Spot each line in the records below where the word "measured" occurs, then copy it.
===== Data in this exercise
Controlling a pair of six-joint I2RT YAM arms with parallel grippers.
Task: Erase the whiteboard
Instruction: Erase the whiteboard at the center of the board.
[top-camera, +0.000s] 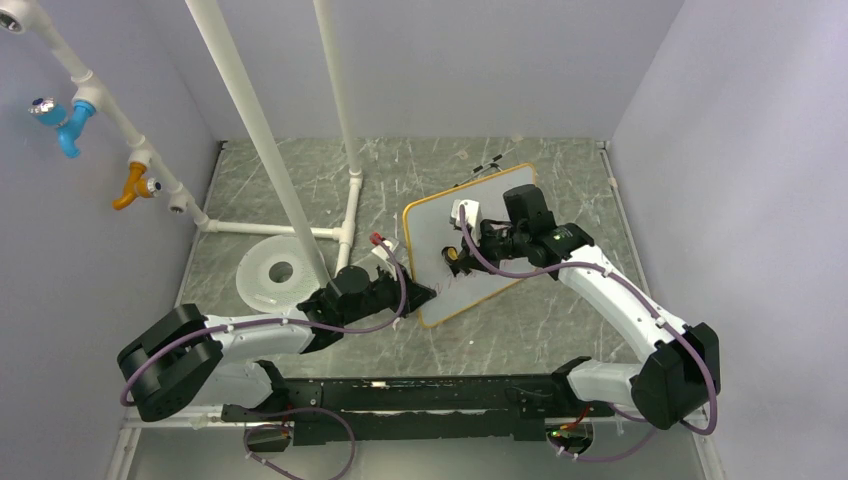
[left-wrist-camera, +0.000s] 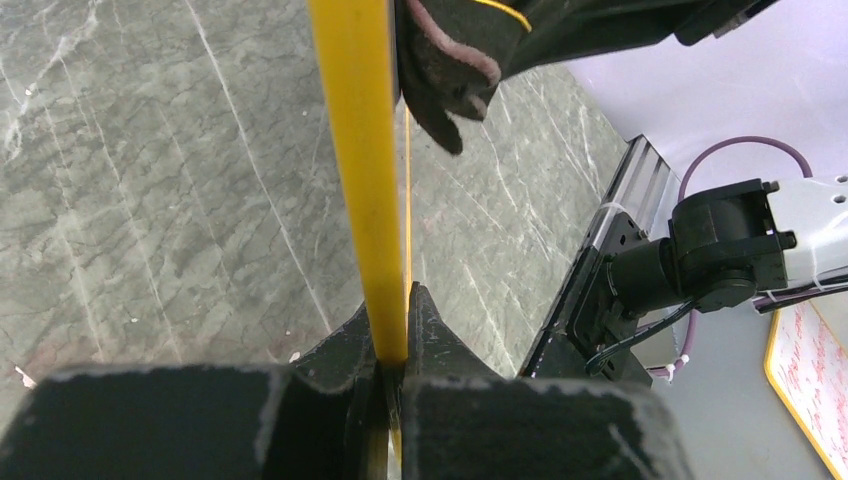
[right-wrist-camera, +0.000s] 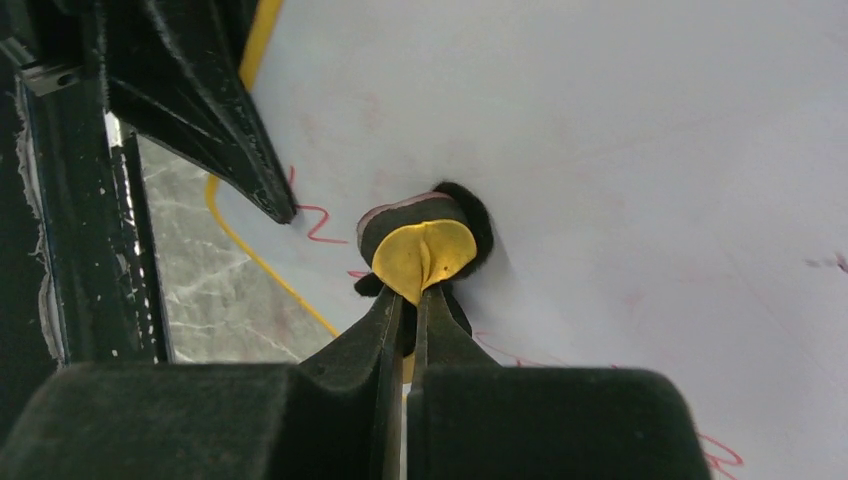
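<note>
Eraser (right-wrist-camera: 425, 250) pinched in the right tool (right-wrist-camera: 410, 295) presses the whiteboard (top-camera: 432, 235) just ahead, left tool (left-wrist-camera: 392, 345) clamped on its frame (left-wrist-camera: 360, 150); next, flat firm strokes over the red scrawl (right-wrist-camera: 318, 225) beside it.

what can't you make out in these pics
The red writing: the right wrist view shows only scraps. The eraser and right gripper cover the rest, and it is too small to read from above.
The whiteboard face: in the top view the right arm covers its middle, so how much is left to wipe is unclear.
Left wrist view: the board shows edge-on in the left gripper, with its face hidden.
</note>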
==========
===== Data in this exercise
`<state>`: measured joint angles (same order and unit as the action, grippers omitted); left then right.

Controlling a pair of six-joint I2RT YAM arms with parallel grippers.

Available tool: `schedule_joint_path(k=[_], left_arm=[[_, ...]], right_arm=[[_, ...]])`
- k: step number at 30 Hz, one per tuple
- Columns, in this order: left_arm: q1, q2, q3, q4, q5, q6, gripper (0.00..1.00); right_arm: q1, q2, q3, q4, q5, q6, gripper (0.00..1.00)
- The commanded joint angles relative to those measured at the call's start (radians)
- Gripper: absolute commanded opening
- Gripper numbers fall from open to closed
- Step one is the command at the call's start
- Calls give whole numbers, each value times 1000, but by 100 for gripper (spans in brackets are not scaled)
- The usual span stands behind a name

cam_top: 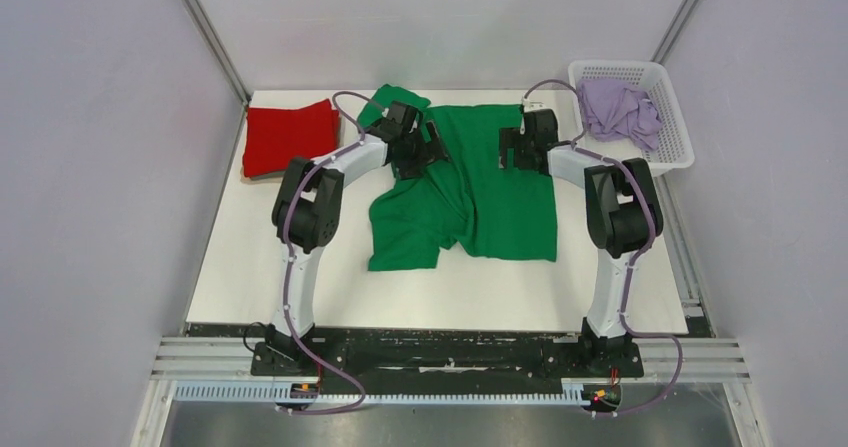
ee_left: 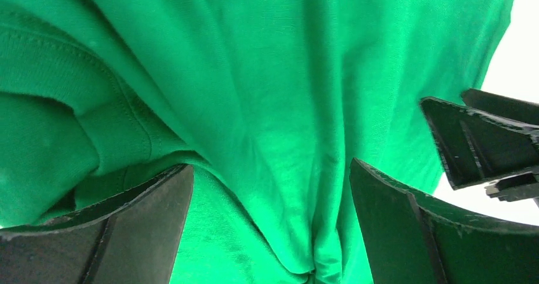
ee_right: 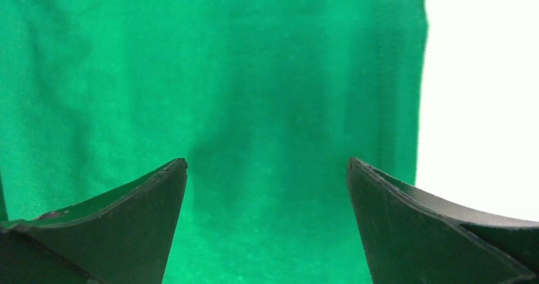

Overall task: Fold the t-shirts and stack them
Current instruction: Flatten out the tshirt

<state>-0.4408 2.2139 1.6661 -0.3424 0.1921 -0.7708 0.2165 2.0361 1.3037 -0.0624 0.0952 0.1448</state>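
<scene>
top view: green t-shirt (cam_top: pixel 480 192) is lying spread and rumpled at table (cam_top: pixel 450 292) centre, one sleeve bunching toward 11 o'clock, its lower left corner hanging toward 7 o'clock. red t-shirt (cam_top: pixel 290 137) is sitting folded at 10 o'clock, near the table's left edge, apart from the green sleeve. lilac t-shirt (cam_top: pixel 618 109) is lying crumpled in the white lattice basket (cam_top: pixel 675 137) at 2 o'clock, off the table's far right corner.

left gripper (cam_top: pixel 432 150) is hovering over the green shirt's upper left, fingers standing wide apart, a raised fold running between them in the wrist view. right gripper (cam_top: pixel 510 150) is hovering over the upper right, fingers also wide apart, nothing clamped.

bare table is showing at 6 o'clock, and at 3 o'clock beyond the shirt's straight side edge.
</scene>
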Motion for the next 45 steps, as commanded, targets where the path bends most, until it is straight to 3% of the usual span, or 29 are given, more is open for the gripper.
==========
■ **Solved problem**
`<state>`: measured joint angles (same order and unit as the action, grippers omitted); left then right.
- The commanded joint angles relative to those measured at the call's start (radians)

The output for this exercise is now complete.